## [WHAT TO DO]
Transcribe word for word the lines below from the line with "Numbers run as" through the line with "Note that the", ends included.

___ RECORDS FOR PROCESSING

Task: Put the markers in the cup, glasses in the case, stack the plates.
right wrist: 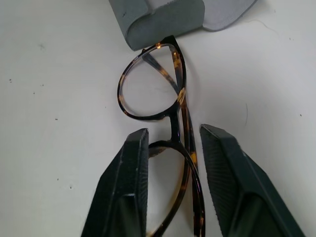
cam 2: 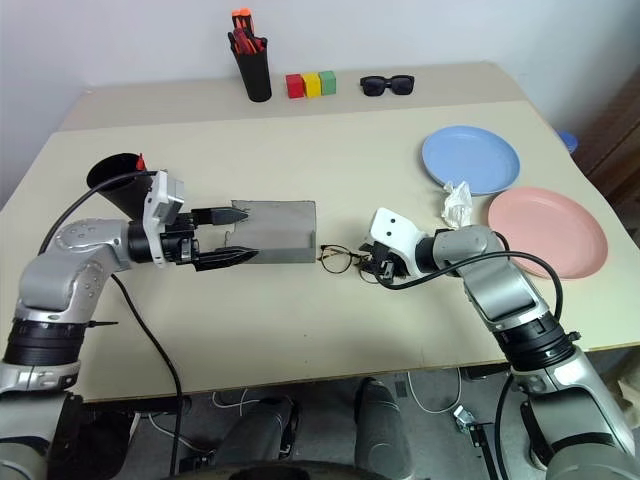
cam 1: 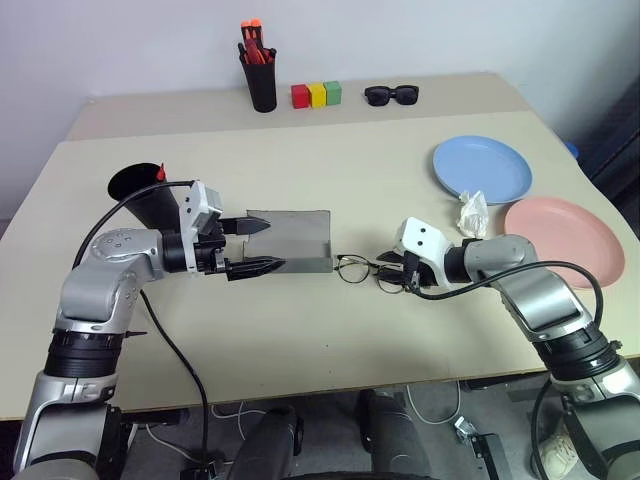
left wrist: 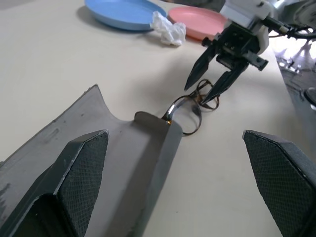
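Observation:
The grey case (cam 1: 298,240) lies open at mid-table, its flap spread flat. My left gripper (cam 1: 262,246) stands open at the case's left end, one finger over it and one along its front edge. The wire-frame glasses (cam 1: 354,268) lie folded on the table, one lens against the case's right end (right wrist: 163,19). My right gripper (right wrist: 174,133) is shut on the glasses, its fingers on either side of the nearer lens. The black cup (cam 1: 138,186) stands behind my left arm with a red marker (cam 1: 160,172) in it. The blue plate (cam 1: 482,168) and the pink plate (cam 1: 563,228) lie side by side at the right.
A crumpled white paper (cam 1: 472,212) lies between the plates and my right arm. Along the back stand a black pen pot (cam 1: 262,82), coloured blocks (cam 1: 316,95) and black sunglasses (cam 1: 391,95). The table's front edge runs close below both arms.

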Robot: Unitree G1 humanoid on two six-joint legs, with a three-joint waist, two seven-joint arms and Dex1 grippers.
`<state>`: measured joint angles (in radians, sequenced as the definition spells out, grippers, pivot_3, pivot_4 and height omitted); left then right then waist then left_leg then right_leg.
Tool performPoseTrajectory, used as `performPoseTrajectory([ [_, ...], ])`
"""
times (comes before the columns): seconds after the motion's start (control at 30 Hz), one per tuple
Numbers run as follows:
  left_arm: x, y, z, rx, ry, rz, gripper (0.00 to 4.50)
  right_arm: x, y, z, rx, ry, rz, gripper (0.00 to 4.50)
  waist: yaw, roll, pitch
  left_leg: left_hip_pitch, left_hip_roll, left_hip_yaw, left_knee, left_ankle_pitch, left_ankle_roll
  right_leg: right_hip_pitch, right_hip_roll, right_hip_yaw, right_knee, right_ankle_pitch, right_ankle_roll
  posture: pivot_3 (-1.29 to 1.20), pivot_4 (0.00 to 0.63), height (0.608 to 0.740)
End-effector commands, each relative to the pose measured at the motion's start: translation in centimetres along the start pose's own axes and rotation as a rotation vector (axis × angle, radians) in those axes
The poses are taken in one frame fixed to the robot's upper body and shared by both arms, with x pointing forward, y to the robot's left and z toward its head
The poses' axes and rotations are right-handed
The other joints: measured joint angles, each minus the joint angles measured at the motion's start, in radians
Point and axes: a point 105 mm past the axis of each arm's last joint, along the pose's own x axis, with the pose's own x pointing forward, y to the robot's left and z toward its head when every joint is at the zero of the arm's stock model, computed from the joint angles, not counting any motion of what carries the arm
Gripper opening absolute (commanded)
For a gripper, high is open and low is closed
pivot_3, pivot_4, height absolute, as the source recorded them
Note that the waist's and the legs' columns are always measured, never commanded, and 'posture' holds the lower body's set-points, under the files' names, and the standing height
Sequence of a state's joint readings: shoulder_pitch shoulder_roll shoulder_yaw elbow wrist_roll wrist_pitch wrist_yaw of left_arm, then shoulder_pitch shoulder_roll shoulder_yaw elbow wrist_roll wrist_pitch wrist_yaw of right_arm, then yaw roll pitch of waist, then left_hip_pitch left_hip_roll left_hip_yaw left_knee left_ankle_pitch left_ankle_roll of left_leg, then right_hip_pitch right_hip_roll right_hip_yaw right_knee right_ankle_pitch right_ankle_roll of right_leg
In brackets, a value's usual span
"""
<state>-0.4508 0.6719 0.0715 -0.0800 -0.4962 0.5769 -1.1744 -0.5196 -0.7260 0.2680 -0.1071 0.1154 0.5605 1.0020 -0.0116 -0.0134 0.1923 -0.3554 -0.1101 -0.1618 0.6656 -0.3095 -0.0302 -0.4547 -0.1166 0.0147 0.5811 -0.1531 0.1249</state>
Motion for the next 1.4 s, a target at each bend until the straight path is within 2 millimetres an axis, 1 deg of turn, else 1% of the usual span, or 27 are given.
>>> performPoseTrajectory([
  [0.03,-0.9,-0.4,1.5,0.031,-0.035,0.031,4.49,-0.3,-0.8,0.7,-0.027,0.000,-0.022,0.68,0.000,0.000,0.000,0.000,0.000,0.000,0.000,0.000,0.000,0.000,0.000,0.000,0.000,0.000,0.000,0.00,0.150,0.740],
  [0.07,-0.9,-0.5,1.6,0.031,-0.034,0.034,4.49,-0.3,-0.9,0.7,-0.032,0.002,-0.028,0.22,0.000,0.000,0.000,0.000,0.000,0.000,0.000,0.000,0.000,0.000,0.000,0.000,0.000,0.000,0.000,0.00,0.150,0.740],
  [0.1,-1.0,-0.7,1.7,0.032,-0.035,0.035,4.49,-0.3,-1.1,0.7,-0.037,0.004,-0.034,0.10,0.000,0.000,0.000,0.000,0.000,0.000,0.000,0.000,0.000,0.000,0.000,0.000,0.000,0.000,0.000,0.00,0.150,0.740],
  [0.2,-1.3,-1.1,2.5,0.025,-0.056,0.048,4.49,-0.3,-1.4,0.5,-0.048,0.018,-0.049,0.10,0.000,0.000,0.000,0.000,0.000,0.000,0.000,0.000,0.000,0.000,0.000,0.000,0.000,0.000,0.000,0.00,0.150,0.740],
  [0.3,-1.7,-1.5,2.4,0.005,-0.056,0.062,4.49,-0.4,-1.7,0.2,-0.067,0.029,-0.069,0.10,0.000,0.000,0.000,0.000,0.000,0.000,0.000,0.000,0.000,0.000,0.000,0.000,0.000,0.000,0.000,0.00,0.150,0.740],
  [0.43,-1.8,-1.7,2.4,-0.009,-0.058,0.077,4.49,-0.7,-2.1,0.4,-0.057,0.017,-0.078,0.10,0.000,0.000,0.000,0.001,0.000,0.001,0.000,0.000,0.000,0.000,0.000,0.000,0.000,0.000,0.000,0.00,0.150,0.740],
  [0.53,-1.8,-1.8,2.8,-0.014,-0.072,0.088,4.49,-1.2,-3.2,1.5,-0.072,-0.021,-0.121,0.10,0.000,0.000,0.000,0.000,0.000,0.001,0.000,0.000,0.000,0.000,0.000,0.001,0.000,0.000,-0.001,0.00,0.150,0.740],
  [0.6,-1.9,-2.0,2.8,-0.018,-0.073,0.092,4.49,-1.6,-3.8,2.5,-0.059,-0.063,-0.135,0.10,0.000,0.000,0.000,0.001,0.000,0.001,0.000,0.000,0.000,0.000,0.000,0.001,0.000,0.000,-0.001,0.00,0.150,0.740],
  [0.73,-2.6,-2.3,3.1,-0.048,-0.093,0.115,4.49,-2.5,-4.4,5.6,-0.036,-0.196,-0.144,0.10,-0.005,0.000,0.000,0.000,0.001,0.001,0.000,0.000,0.000,0.000,0.000,0.001,0.000,0.000,-0.001,0.00,0.150,0.740],
  [0.83,-3.4,-2.5,3.3,-0.081,-0.108,0.130,4.49,-2.3,-4.4,7.3,-0.030,-0.268,-0.140,0.10,-0.004,0.000,0.000,0.000,0.001,0.002,-0.001,0.000,0.000,-0.002,0.001,0.002,0.000,0.000,-0.001,0.00,0.150,0.740],
  [0.9,-4.1,-2.6,3.1,-0.097,-0.105,0.143,4.49,-1.7,-4.1,8.1,-0.033,-0.299,-0.133,0.10,-0.003,0.000,0.000,0.000,0.002,0.003,-0.001,0.000,0.000,-0.002,0.001,0.002,0.000,0.001,-0.001,0.00,0.150,0.740],
  [0.97,-4.7,-2.7,2.7,-0.118,-0.092,0.152,4.49,-0.9,-4.0,9.5,-0.023,-0.353,-0.137,0.10,-0.004,0.000,0.000,0.000,0.002,0.003,-0.001,0.000,0.000,-0.002,0.001,0.003,0.000,0.001,-0.001,0.00,0.150,0.740],
  [1.03,-5.2,-3.0,2.2,-0.133,-0.078,0.155,4.49,0.3,-3.7,10.9,-0.027,-0.397,-0.138,0.10,-0.006,0.000,0.000,0.000,0.002,0.004,-0.001,0.000,0.000,-0.003,0.001,0.003,0.001,0.001,-0.001,0.00,0.150,0.740],
  [1.07,-5.3,-3.1,2.1,-0.137,-0.073,0.156,4.49,0.6,-3.6,11.3,-0.032,-0.407,-0.138,0.10,-0.006,0.000,0.000,0.000,0.002,0.004,-0.001,0.000,-0.001,-0.004,0.002,0.004,0.001,0.001,-0.002,0.00,0.150,0.740],
  [1.17,-5.7,-3.7,1.6,-0.161,-0.063,0.150,4.49,3.0,-2.8,13.4,-0.034,-0.468,-0.140,0.10,-0.007,0.000,0.000,0.000,0.002,0.004,-0.001,0.000,-0.001,-0.004,0.002,0.004,0.001,0.001,-0.002,0.00,0.150,0.740],
  [1.2,-5.7,-3.9,1.5,-0.166,-0.060,0.149,4.49,3.9,-2.4,14.5,-0.039,-0.497,-0.145,0.10,-0.007,0.000,0.000,0.000,0.002,0.004,-0.001,0.000,-0.001,-0.005,0.002,0.004,0.001,0.001,-0.002,0.00,0.150,0.740],
  [1.27,-5.7,-4.0,1.3,-0.168,-0.063,0.157,4.49,4.9,-1.7,16.0,-0.016,-0.548,-0.131,0.10,-0.008,0.000,0.000,0.000,0.002,0.004,-0.002,0.000,-0.001,-0.005,0.002,0.004,0.002,0.001,-0.002,0.00,0.150,0.740],
  [1.33,-5.6,-4.1,1.2,-0.168,-0.063,0.163,4.49,5.9,-0.7,16.8,-0.019,-0.563,-0.111,0.10,-0.005,0.000,0.000,-0.001,0.002,0.004,-0.002,0.001,-0.002,-0.006,0.002,0.004,0.002,0.001,-0.003,0.00,0.150,0.740],
  [1.4,-5.7,-4.1,1.1,-0.168,-0.064,0.167,4.49,6.9,-0.1,16.8,-0.032,-0.553,-0.106,0.10,-0.002,0.000,0.000,-0.001,0.002,0.004,-0.002,0.002,-0.003,-0.005,0.002,0.004,0.002,0.002,-0.003,0.00,0.150,0.740],
])
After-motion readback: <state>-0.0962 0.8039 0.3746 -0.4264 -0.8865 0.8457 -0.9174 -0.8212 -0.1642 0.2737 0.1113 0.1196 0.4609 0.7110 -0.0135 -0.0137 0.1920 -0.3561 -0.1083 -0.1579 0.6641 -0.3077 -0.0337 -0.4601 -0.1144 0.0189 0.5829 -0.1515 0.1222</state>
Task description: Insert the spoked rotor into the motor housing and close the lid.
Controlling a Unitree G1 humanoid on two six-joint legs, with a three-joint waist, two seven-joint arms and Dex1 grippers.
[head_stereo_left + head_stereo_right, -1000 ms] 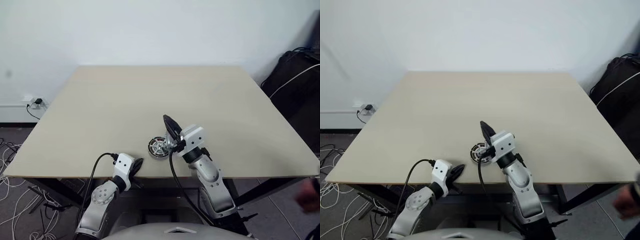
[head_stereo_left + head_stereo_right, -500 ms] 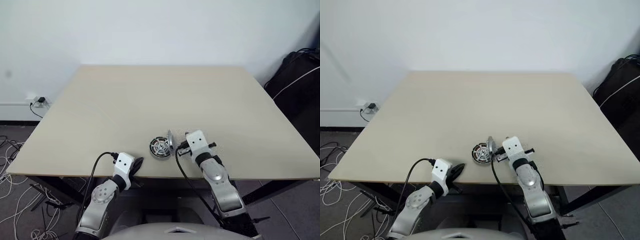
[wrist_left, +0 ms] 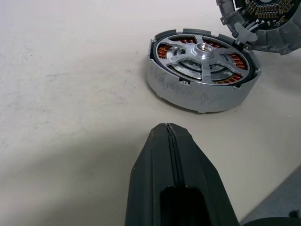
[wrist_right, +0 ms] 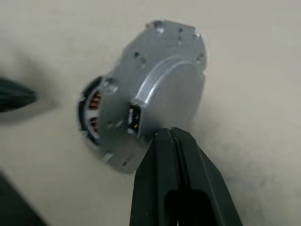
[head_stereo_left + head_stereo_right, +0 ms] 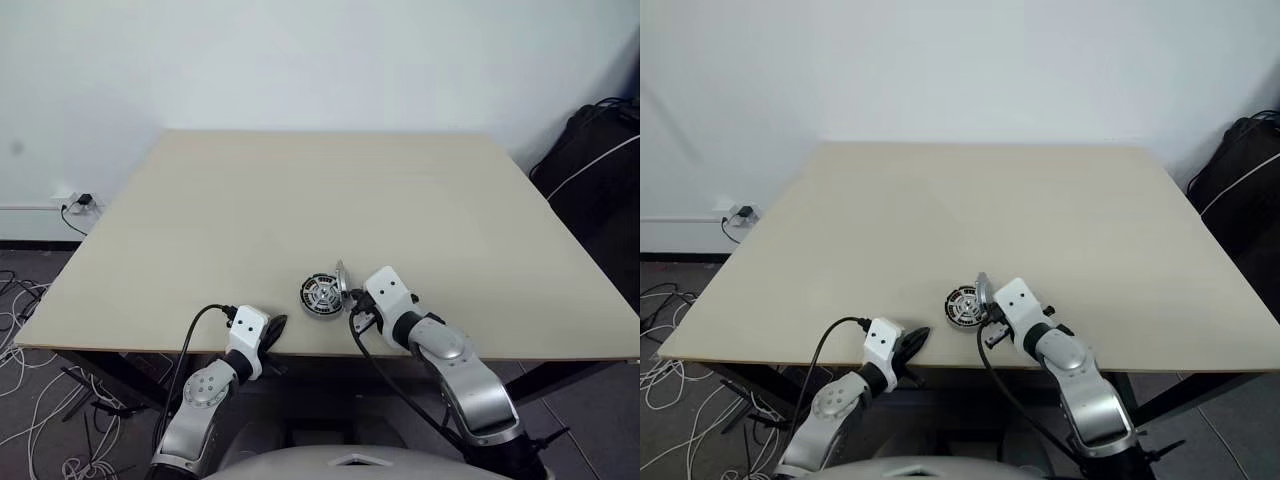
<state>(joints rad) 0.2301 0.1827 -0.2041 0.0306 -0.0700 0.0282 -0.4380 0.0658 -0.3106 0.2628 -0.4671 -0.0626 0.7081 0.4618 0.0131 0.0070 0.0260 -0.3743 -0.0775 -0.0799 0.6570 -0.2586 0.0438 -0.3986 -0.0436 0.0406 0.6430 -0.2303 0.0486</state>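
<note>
The motor housing (image 3: 188, 92) is a round grey cup near the table's front edge, with copper windings inside. The spoked rotor (image 3: 203, 51) lies seated in it, silvery spokes up. The lid (image 4: 162, 80) stands almost upright on the housing's right side, grey back toward my right arm. My right gripper (image 4: 168, 131) is shut, empty, its tip at the lid's outer face; I cannot tell if it touches. My left gripper (image 3: 168, 127) is shut and empty, low by the table's front edge, a short way left of the housing (image 5: 318, 296).
The beige table (image 5: 300, 190) stretches wide beyond the housing. A black bag (image 5: 590, 150) with a white cable stands off the table's right side. Loose cables (image 5: 20, 420) lie on the floor at the left, below a wall socket (image 5: 75, 203).
My right gripper has swung down from pointing up over the housing to low behind the lid. The left gripper has stayed still.
</note>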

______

## [THE COMPLETED TASK]
Numbers run as follows:
  left_arm: x, y, z, rx, ry, rz, gripper (0.00 to 4.50)
  right_arm: x, y, z, rx, ry, rz, gripper (0.00 to 4.50)
  waist: yaw, roll, pitch
  left_leg: left_hip_pitch, left_hip_roll, left_hip_yaw, left_knee, left_ankle_pitch, left_ankle_roll
  right_leg: right_hip_pitch, right_hip_roll, right_hip_yaw, right_knee, right_ankle_pitch, right_ankle_roll
  posture: pivot_3 (-1.29 to 1.20), pivot_4 (0.00 to 0.63), height (0.608 to 0.740)
End-effector commands, each relative to the pose measured at the motion's start: translation in centimetres along the start pose's own axes and rotation as a rotation vector (axis × angle, radians) in those axes
The poses are taken in one frame fixed to the robot's upper body and shared by both arms, with x pointing forward, y to the robot's left and z toward its head
The poses' axes and rotations are right-handed
The other joints: measured joint angles, each minus the joint angles measured at the motion's start, in radians
Point and axes: a point 105 mm past the axis of each arm's last joint, along the pose's own x axis, with the pose's own x pointing forward, y to the robot's left and z toward its head when every joint is at the zero of the arm's stock model, computed from the joint angles, not counting any motion of what carries the arm
Gripper opening absolute (commanded)
For a gripper, high is open and low is closed
pivot_3, pivot_4, height absolute, as the source recorded them
Note that the waist's and the legs' columns are always measured, never commanded, and 'posture' holds the lower body's set-points, under the files' names, and the standing height

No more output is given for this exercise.